◆ What to work on
Reproduce the listing that follows in full. Omit its images.
=-=-=
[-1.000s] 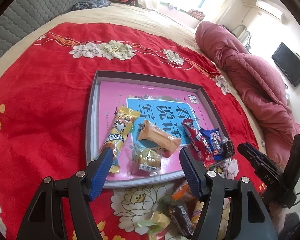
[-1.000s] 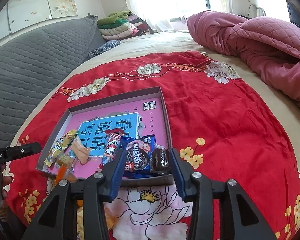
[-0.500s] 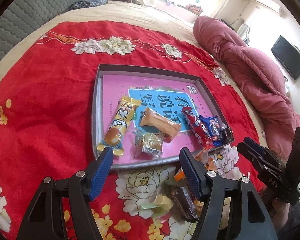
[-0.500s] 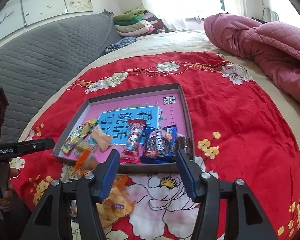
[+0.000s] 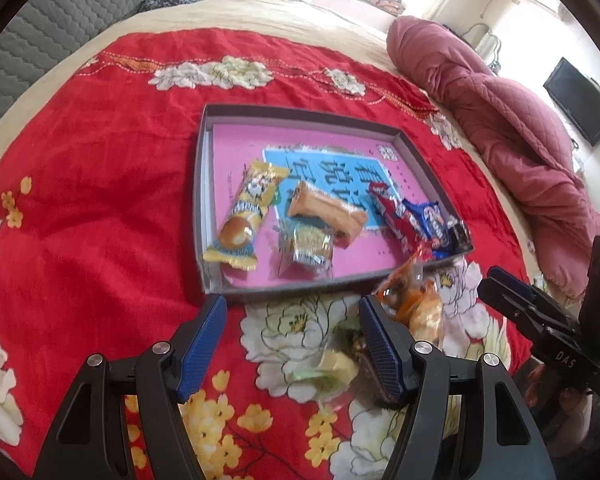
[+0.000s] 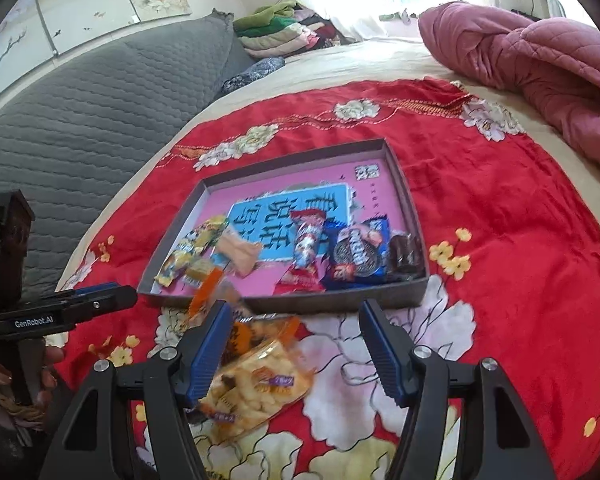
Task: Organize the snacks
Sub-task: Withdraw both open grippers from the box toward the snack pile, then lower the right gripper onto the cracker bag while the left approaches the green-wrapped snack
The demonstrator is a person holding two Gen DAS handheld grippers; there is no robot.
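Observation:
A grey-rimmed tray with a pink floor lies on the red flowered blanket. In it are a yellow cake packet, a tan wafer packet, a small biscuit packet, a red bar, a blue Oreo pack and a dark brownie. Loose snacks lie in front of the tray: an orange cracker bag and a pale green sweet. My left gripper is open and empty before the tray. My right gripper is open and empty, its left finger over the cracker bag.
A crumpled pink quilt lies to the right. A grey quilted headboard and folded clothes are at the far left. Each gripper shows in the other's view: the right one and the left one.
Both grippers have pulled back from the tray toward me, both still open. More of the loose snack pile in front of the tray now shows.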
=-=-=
◆ Response area
[-1.000s] 
[-1.000s] 
[-0.500s] 
[-0.500s] 
[+0.000s] 
[+0.000s] 
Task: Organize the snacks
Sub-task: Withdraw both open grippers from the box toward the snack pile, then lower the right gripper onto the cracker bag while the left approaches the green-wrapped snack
The demonstrator is a person holding two Gen DAS handheld grippers; there is no robot.
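Observation:
A grey-rimmed tray with a pink floor lies on the red flowered blanket. In it are a yellow cake packet, a tan wafer packet, a small biscuit packet, a red bar, a blue Oreo pack and a dark brownie. Loose snacks lie in front of the tray: an orange cracker bag and a pale green sweet. My left gripper is open and empty before the tray. My right gripper is open and empty, its left finger over the cracker bag.
A crumpled pink quilt lies to the right. A grey quilted headboard and folded clothes are at the far left. Each gripper shows in the other's view: the right one and the left one.
Both grippers have pulled back from the tray toward me, both still open. More of the loose snack pile in front of the tray now shows.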

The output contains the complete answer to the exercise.